**Work to be completed:** Below are the records; restate all of them exactly.

Extracted records
● ● ● ● ●

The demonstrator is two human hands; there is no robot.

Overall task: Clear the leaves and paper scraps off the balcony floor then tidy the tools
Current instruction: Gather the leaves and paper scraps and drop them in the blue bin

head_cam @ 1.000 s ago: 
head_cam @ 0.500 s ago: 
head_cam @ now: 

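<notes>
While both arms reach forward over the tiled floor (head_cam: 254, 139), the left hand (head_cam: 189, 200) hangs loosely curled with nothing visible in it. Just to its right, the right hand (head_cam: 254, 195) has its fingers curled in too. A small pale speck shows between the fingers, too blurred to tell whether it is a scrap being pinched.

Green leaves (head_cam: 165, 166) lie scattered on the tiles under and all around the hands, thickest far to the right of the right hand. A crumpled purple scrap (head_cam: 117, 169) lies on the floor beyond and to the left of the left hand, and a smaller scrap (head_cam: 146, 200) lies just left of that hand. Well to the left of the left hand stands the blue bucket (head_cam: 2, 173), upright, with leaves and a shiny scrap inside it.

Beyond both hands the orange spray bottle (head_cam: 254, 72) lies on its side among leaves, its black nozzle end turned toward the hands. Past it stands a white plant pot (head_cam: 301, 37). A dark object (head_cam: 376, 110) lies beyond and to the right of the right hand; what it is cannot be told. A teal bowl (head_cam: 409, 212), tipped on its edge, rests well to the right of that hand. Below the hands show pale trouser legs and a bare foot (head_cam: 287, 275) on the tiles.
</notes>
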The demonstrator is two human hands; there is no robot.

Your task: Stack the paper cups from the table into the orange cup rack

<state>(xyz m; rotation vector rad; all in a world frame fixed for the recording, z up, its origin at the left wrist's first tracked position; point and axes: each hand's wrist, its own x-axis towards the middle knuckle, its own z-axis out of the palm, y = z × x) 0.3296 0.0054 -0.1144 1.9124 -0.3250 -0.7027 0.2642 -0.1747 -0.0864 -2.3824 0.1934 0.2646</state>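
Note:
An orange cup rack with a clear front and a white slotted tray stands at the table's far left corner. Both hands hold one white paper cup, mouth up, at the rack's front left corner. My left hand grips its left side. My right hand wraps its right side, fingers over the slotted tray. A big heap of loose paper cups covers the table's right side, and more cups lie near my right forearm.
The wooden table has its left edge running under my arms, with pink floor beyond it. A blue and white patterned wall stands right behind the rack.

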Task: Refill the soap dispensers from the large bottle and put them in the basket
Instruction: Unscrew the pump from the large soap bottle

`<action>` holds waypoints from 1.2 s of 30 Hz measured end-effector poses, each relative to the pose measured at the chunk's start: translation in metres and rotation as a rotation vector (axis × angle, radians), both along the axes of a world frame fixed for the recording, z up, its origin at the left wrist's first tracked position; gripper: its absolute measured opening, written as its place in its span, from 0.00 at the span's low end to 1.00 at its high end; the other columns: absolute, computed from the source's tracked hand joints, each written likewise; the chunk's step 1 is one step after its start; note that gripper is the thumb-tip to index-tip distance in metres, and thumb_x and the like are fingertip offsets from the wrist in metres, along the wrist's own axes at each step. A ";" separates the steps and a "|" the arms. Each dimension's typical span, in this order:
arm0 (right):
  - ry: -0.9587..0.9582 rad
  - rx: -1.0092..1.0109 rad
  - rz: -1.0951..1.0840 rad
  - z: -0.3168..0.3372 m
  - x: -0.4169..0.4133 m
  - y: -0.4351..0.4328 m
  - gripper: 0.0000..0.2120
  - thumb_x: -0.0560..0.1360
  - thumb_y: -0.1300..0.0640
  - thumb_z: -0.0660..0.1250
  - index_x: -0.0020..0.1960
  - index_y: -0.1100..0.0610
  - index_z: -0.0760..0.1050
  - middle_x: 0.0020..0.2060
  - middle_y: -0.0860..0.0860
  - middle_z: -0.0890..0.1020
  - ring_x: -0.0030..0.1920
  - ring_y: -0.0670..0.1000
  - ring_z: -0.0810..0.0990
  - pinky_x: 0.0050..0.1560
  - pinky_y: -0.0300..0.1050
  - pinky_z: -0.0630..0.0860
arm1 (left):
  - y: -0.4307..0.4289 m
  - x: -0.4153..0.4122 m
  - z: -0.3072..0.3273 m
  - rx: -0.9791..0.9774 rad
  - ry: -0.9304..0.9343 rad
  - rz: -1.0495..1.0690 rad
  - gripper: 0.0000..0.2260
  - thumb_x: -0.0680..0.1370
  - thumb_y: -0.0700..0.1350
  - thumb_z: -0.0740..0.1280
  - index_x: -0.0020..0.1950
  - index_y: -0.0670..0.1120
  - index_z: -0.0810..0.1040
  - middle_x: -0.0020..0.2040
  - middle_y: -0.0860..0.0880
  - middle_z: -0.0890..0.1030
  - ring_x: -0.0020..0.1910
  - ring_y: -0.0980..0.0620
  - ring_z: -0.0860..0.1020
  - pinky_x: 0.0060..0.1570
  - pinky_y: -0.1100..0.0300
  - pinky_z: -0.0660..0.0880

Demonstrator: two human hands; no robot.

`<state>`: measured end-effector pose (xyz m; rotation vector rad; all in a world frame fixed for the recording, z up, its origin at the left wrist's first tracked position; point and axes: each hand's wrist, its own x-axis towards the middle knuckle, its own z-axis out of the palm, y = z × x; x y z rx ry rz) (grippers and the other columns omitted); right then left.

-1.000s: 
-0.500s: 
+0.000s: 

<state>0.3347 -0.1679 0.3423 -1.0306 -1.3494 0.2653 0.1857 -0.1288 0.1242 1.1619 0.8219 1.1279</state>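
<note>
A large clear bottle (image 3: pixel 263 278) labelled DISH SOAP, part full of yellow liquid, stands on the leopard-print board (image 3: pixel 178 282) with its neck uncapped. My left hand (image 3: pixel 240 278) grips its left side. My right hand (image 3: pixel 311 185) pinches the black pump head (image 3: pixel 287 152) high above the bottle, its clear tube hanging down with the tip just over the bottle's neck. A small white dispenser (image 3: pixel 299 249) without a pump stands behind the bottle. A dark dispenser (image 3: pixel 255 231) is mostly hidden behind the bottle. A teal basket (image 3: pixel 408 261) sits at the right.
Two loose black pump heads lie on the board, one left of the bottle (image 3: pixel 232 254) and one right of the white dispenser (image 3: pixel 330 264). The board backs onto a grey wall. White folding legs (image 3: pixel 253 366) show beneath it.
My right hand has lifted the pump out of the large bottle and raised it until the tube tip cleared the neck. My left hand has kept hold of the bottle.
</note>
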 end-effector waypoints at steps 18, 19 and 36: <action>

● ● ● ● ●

**Answer to the problem:**
The demonstrator is two human hands; there is no robot.

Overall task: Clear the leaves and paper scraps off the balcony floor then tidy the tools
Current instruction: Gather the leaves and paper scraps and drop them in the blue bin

head_cam @ 1.000 s ago: 
head_cam @ 0.500 s ago: 
head_cam @ now: 

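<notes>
While both arms reach forward over the tiled floor (head_cam: 254, 139), the left hand (head_cam: 189, 200) hangs loosely curled with nothing visible in it. Just to its right, the right hand (head_cam: 254, 195) has its fingers curled in too. A small pale speck shows between the fingers, too blurred to tell whether it is a scrap being pinched.

Green leaves (head_cam: 165, 166) lie scattered on the tiles under and all around the hands, thickest far to the right of the right hand. A crumpled purple scrap (head_cam: 117, 169) lies on the floor beyond and to the left of the left hand, and a smaller scrap (head_cam: 146, 200) lies just left of that hand. Well to the left of the left hand stands the blue bucket (head_cam: 2, 173), upright, with leaves and a shiny scrap inside it.

Beyond both hands the orange spray bottle (head_cam: 254, 72) lies on its side among leaves, its black nozzle end turned toward the hands. Past it stands a white plant pot (head_cam: 301, 37). A dark object (head_cam: 376, 110) lies beyond and to the right of the right hand; what it is cannot be told. A teal bowl (head_cam: 409, 212), tipped on its edge, rests well to the right of that hand. Below the hands show pale trouser legs and a bare foot (head_cam: 287, 275) on the tiles.
</notes>
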The demonstrator is two human hands; there is no robot.

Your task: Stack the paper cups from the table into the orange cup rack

<state>(xyz m; rotation vector rad; all in a world frame fixed for the recording, z up, its origin at the left wrist's first tracked position; point and axes: each hand's wrist, its own x-axis towards the middle knuckle, its own z-axis out of the palm, y = z × x) 0.3296 0.0054 -0.1144 1.9124 -0.3250 -0.7027 0.2642 -0.1747 -0.0864 -2.3824 0.1934 0.2646</state>
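Note:
An orange cup rack with a clear front and a white slotted tray stands at the table's far left corner. Both hands hold one white paper cup, mouth up, at the rack's front left corner. My left hand grips its left side. My right hand wraps its right side, fingers over the slotted tray. A big heap of loose paper cups covers the table's right side, and more cups lie near my right forearm.
The wooden table has its left edge running under my arms, with pink floor beyond it. A blue and white patterned wall stands right behind the rack.
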
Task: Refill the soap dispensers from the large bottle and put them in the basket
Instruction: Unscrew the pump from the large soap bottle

`<action>` holds waypoints from 1.2 s of 30 Hz measured end-effector poses, each relative to the pose measured at the chunk's start: translation in metres and rotation as a rotation vector (axis × angle, radians), both along the axes of a world frame fixed for the recording, z up, its origin at the left wrist's first tracked position; gripper: its absolute measured opening, written as its place in its span, from 0.00 at the span's low end to 1.00 at its high end; the other columns: absolute, computed from the source's tracked hand joints, each written likewise; the chunk's step 1 is one step after its start; note that gripper is the thumb-tip to index-tip distance in metres, and thumb_x and the like are fingertip offsets from the wrist in metres, along the wrist's own axes at each step. A ";" separates the steps and a "|" the arms. Each dimension's typical span, in this order:
arm0 (right):
  - ry: -0.9587..0.9582 rad
  - rx: -1.0092..1.0109 rad
  - rz: -1.0951..1.0840 rad
  - z: -0.3168..0.3372 m
  - x: -0.4169..0.4133 m
  - y: -0.4351..0.4328 m
  - gripper: 0.0000..0.2120
  - thumb_x: -0.0560..0.1360
  - thumb_y: -0.1300..0.0640
  - thumb_z: -0.0660..0.1250
  - index_x: -0.0020..0.1960
  - index_y: -0.1100..0.0610
  - index_z: -0.0760..0.1050
  - middle_x: 0.0020..0.2060
  - middle_y: -0.0860..0.0860
  - middle_z: -0.0890..0.1020
  - ring_x: -0.0030..0.1920
  - ring_y: -0.0670..0.1000
  - ring_z: -0.0810..0.0990
  - pinky_x: 0.0050..0.1560
  - pinky_y: -0.0300..0.1050
  - pinky_z: -0.0630..0.0860
arm1 (left):
  - y: -0.4307..0.4289 m
  - x: -0.4153..0.4122 m
  - z: -0.3072..0.3273 m
  - rx: -0.9791..0.9774 rad
  - ry: -0.9304..0.9343 rad
  - rz: -1.0495..1.0690 rad
  - gripper: 0.0000..0.2260
  - thumb_x: -0.0680..0.1370
  - thumb_y: -0.0700..0.1350
  - thumb_z: -0.0740..0.1280
  - index_x: -0.0020..0.1950
  - index_y: -0.0670..0.1120
  - index_z: -0.0810..0.1040
  - middle_x: -0.0020..0.2040
  - middle_y: -0.0860..0.0880
  - middle_z: -0.0890..0.1030
  - ring_x: -0.0020..0.1910
  - ring_y: -0.0980..0.0620
  - ring_z: -0.0860..0.1020
  - pinky_x: 0.0060..0.1570
  - pinky_y: -0.1100..0.0300
  - pinky_z: -0.0660..0.0880

Demonstrator: two human hands; no robot.

`<state>`: measured end-effector pose (xyz m; rotation vector rad; all in a world frame fixed for the recording, z up, its origin at the left wrist's first tracked position; point and axes: each hand's wrist, its own x-axis towards the middle knuckle, its own z-axis out of the palm, y = z × x; x y z rx ry rz) (grippers and the other columns omitted); right then left.

-1.000s: 
-0.500s: 
+0.000s: 

<state>0.3347 -0.1679 0.3423 -1.0306 -1.3494 0.2653 0.1857 -0.1288 0.1242 1.1619 0.8219 1.1279</state>
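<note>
A large clear bottle (image 3: pixel 263 278) labelled DISH SOAP, part full of yellow liquid, stands on the leopard-print board (image 3: pixel 178 282) with its neck uncapped. My left hand (image 3: pixel 240 278) grips its left side. My right hand (image 3: pixel 311 185) pinches the black pump head (image 3: pixel 287 152) high above the bottle, its clear tube hanging down with the tip just over the bottle's neck. A small white dispenser (image 3: pixel 299 249) without a pump stands behind the bottle. A dark dispenser (image 3: pixel 255 231) is mostly hidden behind the bottle. A teal basket (image 3: pixel 408 261) sits at the right.
Two loose black pump heads lie on the board, one left of the bottle (image 3: pixel 232 254) and one right of the white dispenser (image 3: pixel 330 264). The board backs onto a grey wall. White folding legs (image 3: pixel 253 366) show beneath it.
My right hand has lifted the pump out of the large bottle and raised it until the tube tip cleared the neck. My left hand has kept hold of the bottle.
</note>
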 end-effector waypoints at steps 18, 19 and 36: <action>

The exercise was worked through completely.